Can heirs walk away from a reverse mortgage?

The heir(s) to a home with a reverse mortgage loan can walk away from a property if that is their wish.  A reverse mortgage loan is a “non-recourse loan,” which means you can never owe more than the home’s value.  Suppose an heir inherits a house where the accrued balance was to be higher than the current home value.  In that case, they can sign the property over to the lender servicing the loan without any further obligation to the lender.
Q.

What happens if you inherit a house with a reverse mortgage?

The first step for any heir would be to ensure they have the right to speak with the lender.  Most lenders cannot talk with a third party about a loan unless that individual has authorization from their borrower in advance or they are the new title holder.  Therefore, if you know in advance that you are to inherit a property with any loan on it, you should speak with the owner and verify that there is a trust naming you as the successor beneficiary and that they add you to the title in advance or that they at least write a letter to their lender authorizing you to speak with them and them to you on all matter relating to the loan.

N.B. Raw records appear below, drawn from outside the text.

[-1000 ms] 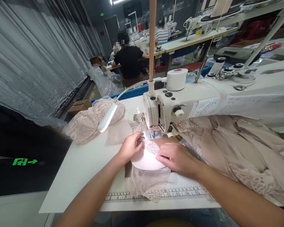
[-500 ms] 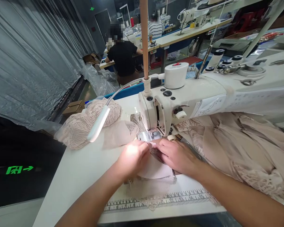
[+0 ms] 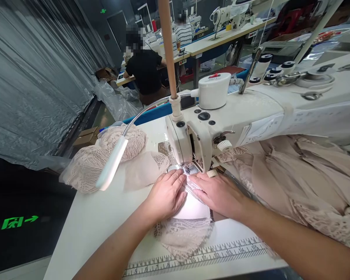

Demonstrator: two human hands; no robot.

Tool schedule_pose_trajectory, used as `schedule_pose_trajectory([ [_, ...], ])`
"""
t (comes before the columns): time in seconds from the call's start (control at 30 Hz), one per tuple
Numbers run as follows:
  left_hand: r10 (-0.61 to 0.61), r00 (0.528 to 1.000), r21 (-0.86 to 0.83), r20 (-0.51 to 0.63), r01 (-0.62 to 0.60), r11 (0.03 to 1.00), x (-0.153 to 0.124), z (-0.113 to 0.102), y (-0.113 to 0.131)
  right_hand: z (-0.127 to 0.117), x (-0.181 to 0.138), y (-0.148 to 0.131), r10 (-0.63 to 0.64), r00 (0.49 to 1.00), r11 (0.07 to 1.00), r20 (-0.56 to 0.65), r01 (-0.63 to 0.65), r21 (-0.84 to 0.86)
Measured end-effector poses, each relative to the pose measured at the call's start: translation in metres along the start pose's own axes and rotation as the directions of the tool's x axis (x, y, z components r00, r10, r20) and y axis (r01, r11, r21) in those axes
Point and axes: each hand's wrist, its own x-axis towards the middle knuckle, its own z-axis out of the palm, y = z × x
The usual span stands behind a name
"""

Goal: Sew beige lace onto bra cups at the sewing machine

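Note:
My left hand lies on the left side of a beige lace piece, its fingers stretched out flat and pointing at the needle area. From the right, my right hand rests on the same work with its fingers extended, close to the presser foot. Between the hands shows a smooth white panel, with a lace strip running up towards the needle of the sewing machine. The scalloped lace end hangs loosely towards me on the table. My fingertips partly cover the seam area.
A lamp on a bendy neck leans over the left side. Lace cups and a sheer piece lie there. Beige fabric is heaped at right. A printed ruler lines the front edge. A co-worker sits beyond.
Both hands have gone from bunched, pinching fingers to lying flatter on the fabric. The lace end now shows more spread out. The whole view has shifted slightly.

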Motion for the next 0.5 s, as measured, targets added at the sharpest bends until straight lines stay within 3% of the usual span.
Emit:
schedule_pose_trajectory([
  [0.5, 0.132, 0.987, -0.086, 0.087, -0.124, 0.988, 0.019, -0.01, -0.021, 0.002, 0.006, -0.005, 0.073, 0.989, 0.994, -0.127, -0.083, -0.074],
])
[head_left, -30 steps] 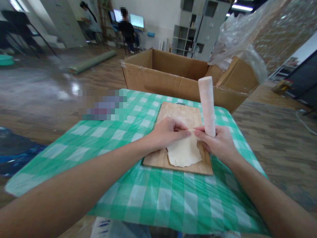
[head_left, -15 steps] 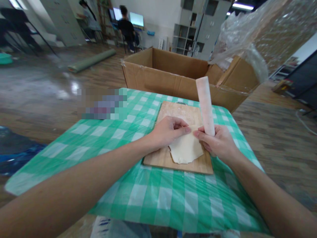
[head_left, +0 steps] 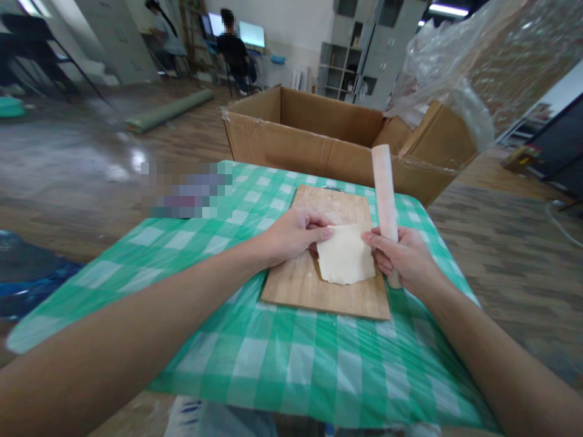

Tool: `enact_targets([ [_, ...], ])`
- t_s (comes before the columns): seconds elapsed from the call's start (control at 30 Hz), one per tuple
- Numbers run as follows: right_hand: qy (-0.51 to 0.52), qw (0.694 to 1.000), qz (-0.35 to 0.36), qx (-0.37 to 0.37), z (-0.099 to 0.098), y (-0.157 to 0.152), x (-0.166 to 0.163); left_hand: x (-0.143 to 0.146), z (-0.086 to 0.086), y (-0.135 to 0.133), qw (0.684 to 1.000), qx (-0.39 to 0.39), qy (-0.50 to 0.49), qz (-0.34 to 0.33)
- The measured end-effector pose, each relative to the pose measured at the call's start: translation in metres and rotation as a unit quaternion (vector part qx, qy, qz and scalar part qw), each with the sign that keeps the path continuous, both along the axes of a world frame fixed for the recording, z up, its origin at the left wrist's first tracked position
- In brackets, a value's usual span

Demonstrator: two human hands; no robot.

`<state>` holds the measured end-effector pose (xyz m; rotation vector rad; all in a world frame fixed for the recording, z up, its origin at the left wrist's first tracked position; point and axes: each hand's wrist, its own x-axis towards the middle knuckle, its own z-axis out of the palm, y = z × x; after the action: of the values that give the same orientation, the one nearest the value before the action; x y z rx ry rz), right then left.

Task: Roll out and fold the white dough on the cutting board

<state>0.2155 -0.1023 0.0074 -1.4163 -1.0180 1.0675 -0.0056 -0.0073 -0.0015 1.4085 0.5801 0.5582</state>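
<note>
A thin, pale sheet of dough [head_left: 346,255] with uneven edges is held over a wooden cutting board [head_left: 298,291]. My left hand [head_left: 298,233] pinches its upper left corner between thumb and fingers. At the upper right corner, my right hand [head_left: 403,255] pinches the dough with thumb and forefinger. That same hand also grips a pale rolling pin [head_left: 384,182], which stands nearly upright beside the board's right edge. Whether the lower edge of the dough touches the board, I cannot tell. Light flour marks show on the board's upper part.
A green and white checked cloth [head_left: 218,249] covers the table. Beyond its far edge stands a large open cardboard box [head_left: 300,136], with clear plastic wrap [head_left: 437,67] at the right. A blurred-out item [head_left: 189,194] lies at the far left corner. Two people sit at the back.
My hands have drawn apart, and the dough now spreads flatter between them, its lower edge higher. The rolling pin has shifted right and its lower end now shows beneath my right hand.
</note>
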Motion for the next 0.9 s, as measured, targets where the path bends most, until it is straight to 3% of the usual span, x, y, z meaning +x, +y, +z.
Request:
enact_targets([
  [0.17, -0.034, 0.998, 0.046, -0.018, 0.004, -0.003, 0.000, -0.003, -0.004, 0.002, 0.992, 0.112, 0.045, 0.034],
  [0.37, -0.026, 1.000, 0.012, 0.008, 0.002, -0.003, -0.002, -0.004, -0.003, 0.003, 0.990, 0.122, 0.049, 0.045],
  [0.57, -0.021, 0.999, 0.022, 0.015, -0.003, -0.001, 0.000, 0.001, 0.001, 0.000, 0.986, 0.131, 0.059, 0.086],
  [0.8, -0.035, 0.999, 0.027, -0.005, -0.004, -0.001, 0.003, 0.001, -0.004, 0.007, 0.996, -0.056, -0.025, 0.069],
  [0.9, -0.038, 0.999, 0.029, -0.005, -0.003, -0.002, 0.003, -0.001, -0.004, 0.010, 0.993, -0.084, -0.046, 0.063],
])
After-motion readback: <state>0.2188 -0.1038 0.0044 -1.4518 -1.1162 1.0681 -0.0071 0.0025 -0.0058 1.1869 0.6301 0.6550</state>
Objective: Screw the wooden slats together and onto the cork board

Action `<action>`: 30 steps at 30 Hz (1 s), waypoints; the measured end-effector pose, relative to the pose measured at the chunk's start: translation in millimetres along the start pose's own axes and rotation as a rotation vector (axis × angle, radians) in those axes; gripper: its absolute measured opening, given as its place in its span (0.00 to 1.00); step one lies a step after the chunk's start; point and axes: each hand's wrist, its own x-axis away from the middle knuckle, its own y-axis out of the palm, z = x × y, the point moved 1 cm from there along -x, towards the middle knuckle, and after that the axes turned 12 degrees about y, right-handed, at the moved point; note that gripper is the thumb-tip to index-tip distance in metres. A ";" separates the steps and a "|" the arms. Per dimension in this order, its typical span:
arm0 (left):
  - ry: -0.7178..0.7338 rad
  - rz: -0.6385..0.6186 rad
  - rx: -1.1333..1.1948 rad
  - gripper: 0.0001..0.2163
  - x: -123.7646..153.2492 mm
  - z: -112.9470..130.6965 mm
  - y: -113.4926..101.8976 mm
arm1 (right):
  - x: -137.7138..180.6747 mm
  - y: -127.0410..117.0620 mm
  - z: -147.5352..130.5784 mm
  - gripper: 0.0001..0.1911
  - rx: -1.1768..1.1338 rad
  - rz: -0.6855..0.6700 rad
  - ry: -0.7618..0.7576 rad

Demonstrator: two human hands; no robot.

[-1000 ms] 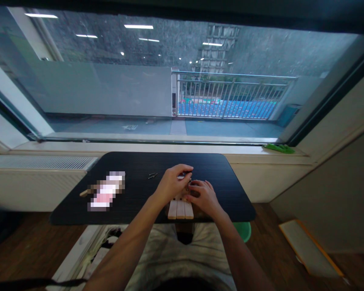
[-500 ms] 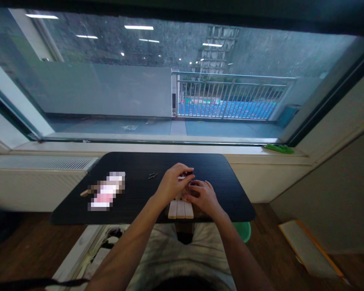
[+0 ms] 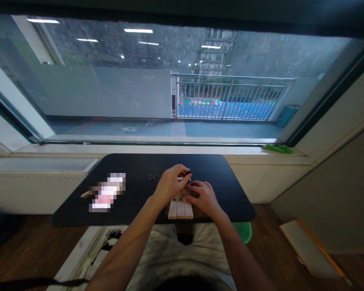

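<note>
In the head view, a small wooden piece with pale slats side by side (image 3: pixel 180 211) lies near the front edge of the black table, with dark dots near its upper part. My left hand (image 3: pixel 172 185) arches over its far end, thumb and fingers curled together around something small and dark that I cannot make out. From the right, my right hand (image 3: pixel 205 197) reaches in with bent fingers, their tips close to my left thumb. A tiny part may be between them, but the fingers hide it. Several thin metal screws or nails (image 3: pixel 152 176) lie left of my hands.
On the left of the black table (image 3: pixel 227 190) is a blurred-out pink and white item (image 3: pixel 106 194) with a wooden stick end (image 3: pixel 85 195) beside it. A window sill with a green cloth (image 3: pixel 277 149) runs behind. A green basin (image 3: pixel 243 232) stands below, right.
My left hand's fingertips have shifted slightly to the left. My right hand stays almost in place, and the wooden piece has not visibly moved.
</note>
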 end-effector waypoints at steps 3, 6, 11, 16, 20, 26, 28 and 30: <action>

Next, take immediate steps to determine what you wish to do with the property.  Remember, you cannot sell or refinance the home until you own it, which may require probate.  The reverse mortgage will be due and payable, and the lender will be looking to see that you are taking positive steps toward retiring the loan (paying off the loan with your funds or a new loan in your name or selling the property and paying it off with the sale proceeds).  And if the loan balance is higher than the current value, you also have the option to pay the loan off at 95% of the current market value or the amount owed, whichever is less.

Still, you need to be sure you can obtain a new loan for 95% of the value if you do not have the funds readily available.  If you do not wish to keep or sell the home, you may contact the lender and let them take the property and owe the lender nothing.  To deed the home to the lender, you must have the title.  Otherwise, the lender can begin a foreclosure action (which does not affect you or your credit).